WHAT TO PRODUCE ::
Copy out the listing that follows, exact in every word, and skip the images.

DATA EXCERPT ::
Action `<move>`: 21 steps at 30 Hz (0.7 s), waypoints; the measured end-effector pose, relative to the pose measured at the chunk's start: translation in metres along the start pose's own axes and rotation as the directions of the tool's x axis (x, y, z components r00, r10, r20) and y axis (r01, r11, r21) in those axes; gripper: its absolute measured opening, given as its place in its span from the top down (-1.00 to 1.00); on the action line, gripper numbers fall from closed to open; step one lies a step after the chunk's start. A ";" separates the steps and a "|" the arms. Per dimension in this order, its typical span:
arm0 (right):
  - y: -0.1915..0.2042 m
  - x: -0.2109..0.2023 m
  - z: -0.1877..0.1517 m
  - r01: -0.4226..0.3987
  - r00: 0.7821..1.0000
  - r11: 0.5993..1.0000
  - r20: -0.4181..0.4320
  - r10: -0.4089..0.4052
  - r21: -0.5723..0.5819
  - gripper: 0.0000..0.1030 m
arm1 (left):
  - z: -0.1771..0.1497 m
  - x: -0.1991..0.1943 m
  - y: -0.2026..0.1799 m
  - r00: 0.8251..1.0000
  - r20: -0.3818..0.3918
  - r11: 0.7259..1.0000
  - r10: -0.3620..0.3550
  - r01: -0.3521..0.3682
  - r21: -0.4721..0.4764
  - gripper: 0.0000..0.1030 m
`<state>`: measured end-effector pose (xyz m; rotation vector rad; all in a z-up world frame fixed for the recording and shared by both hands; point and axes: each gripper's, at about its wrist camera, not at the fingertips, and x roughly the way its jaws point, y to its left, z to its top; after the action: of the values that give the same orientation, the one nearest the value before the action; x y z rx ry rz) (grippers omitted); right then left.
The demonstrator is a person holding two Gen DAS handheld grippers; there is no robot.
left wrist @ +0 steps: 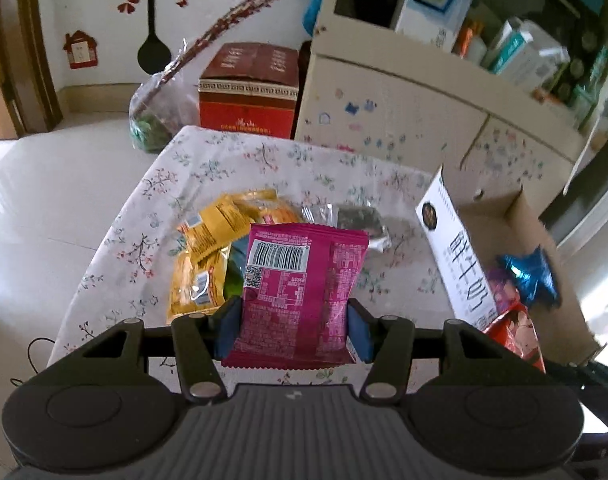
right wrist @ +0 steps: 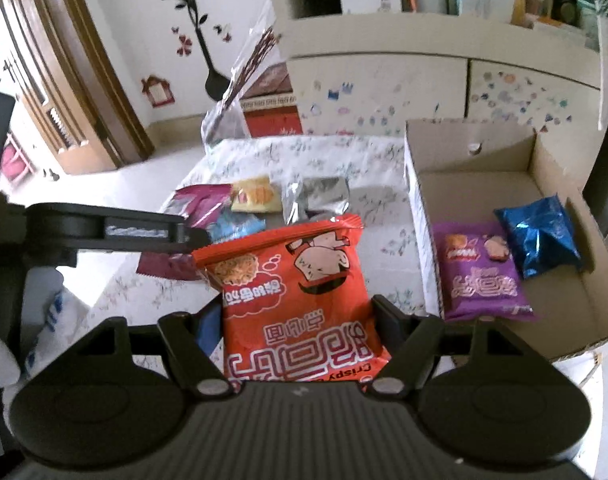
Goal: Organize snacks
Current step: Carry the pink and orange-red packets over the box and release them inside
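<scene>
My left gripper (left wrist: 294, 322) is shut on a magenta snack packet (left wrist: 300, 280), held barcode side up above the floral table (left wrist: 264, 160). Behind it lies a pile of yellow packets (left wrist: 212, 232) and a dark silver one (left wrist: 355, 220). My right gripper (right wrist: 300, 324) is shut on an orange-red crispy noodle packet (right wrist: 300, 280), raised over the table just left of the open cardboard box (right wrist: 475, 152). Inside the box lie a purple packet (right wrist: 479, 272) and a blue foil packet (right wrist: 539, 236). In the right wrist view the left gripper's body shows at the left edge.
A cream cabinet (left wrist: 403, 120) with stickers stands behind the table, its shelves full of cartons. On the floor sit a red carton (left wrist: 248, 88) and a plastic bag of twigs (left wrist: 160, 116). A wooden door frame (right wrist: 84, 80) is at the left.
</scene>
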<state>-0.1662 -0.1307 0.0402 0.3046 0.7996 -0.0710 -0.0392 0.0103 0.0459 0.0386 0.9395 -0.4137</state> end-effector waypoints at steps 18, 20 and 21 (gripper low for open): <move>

ANSWER SECTION ::
Action `<move>`: 21 steps at 30 Hz (0.7 s), waypoints; the measured end-effector pose, relative to the pose measured at the chunk's start: translation in metres along the start pose's own axes and rotation as the directions of the tool's x axis (x, y, z components r00, r10, r20) and y axis (r01, r11, r21) in those axes; gripper: its absolute measured opening, given as its place in its span from the top down (-1.00 to 1.00); on the action line, gripper numbers fall from closed to open; step one lies a step after the chunk's start. A ";" separates the steps and a "|" the arms. Per dimension in this order, its typical span:
arm0 (right):
  - y: -0.1915..0.2042 m
  - x: -0.2109..0.2023 m
  - z: -0.1877..0.1517 m
  - r01: -0.4226..0.3987
  - r00: 0.7821..1.0000
  - r11: 0.5993..1.0000
  - r20: -0.4181..0.4320
  - r10: -0.4089..0.4052
  - r21: -0.5723..0.5819
  - gripper: 0.0000..0.1030 m
arm1 (left):
  - z: -0.1771..0.1497 m
  - x: -0.1991..0.1943 m
  - y: -0.2026..0.1799 m
  - r00: 0.8251..1.0000
  - r20: -0.3818..0.3918
  - r11: 0.7259..1.0000
  - r10: -0.3620..0.3550
  - r01: -0.3521..0.3682
  - r21: -0.4721..0.4764
  - gripper: 0.0000..0.1030 m
`<state>`: measured end-effector pose (xyz m; rotation vector rad; all in a z-up world frame fixed for the recording and shared by both hands; point and axes: each gripper's, at about its wrist camera, not at the fingertips, and x roughly the way its jaws point, y to its left, z to its top; after the action: of the values that give the same orientation, the one nearest the value before the action; x y z rx ry rz) (grippers omitted); right then left.
The demonstrator is a person holding two Gen DAS handheld grippers; there is no robot.
left wrist @ +0 steps: 
right wrist @ +0 steps: 
Goal: Organize snacks
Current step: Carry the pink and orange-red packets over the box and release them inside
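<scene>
My left gripper (left wrist: 294, 322) is shut on a magenta snack packet (left wrist: 300, 280), held barcode side up above the floral table (left wrist: 264, 160). Behind it lies a pile of yellow packets (left wrist: 212, 232) and a dark silver one (left wrist: 355, 220). My right gripper (right wrist: 300, 324) is shut on an orange-red crispy noodle packet (right wrist: 300, 280), raised over the table just left of the open cardboard box (right wrist: 475, 152). Inside the box lie a purple packet (right wrist: 479, 272) and a blue foil packet (right wrist: 539, 236). In the right wrist view the left gripper's body shows at the left edge.
A cream cabinet (left wrist: 403, 120) with stickers stands behind the table, its shelves full of cartons. On the floor sit a red carton (left wrist: 248, 88) and a plastic bag of twigs (left wrist: 160, 116). A wooden door frame (right wrist: 84, 80) is at the left.
</scene>
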<state>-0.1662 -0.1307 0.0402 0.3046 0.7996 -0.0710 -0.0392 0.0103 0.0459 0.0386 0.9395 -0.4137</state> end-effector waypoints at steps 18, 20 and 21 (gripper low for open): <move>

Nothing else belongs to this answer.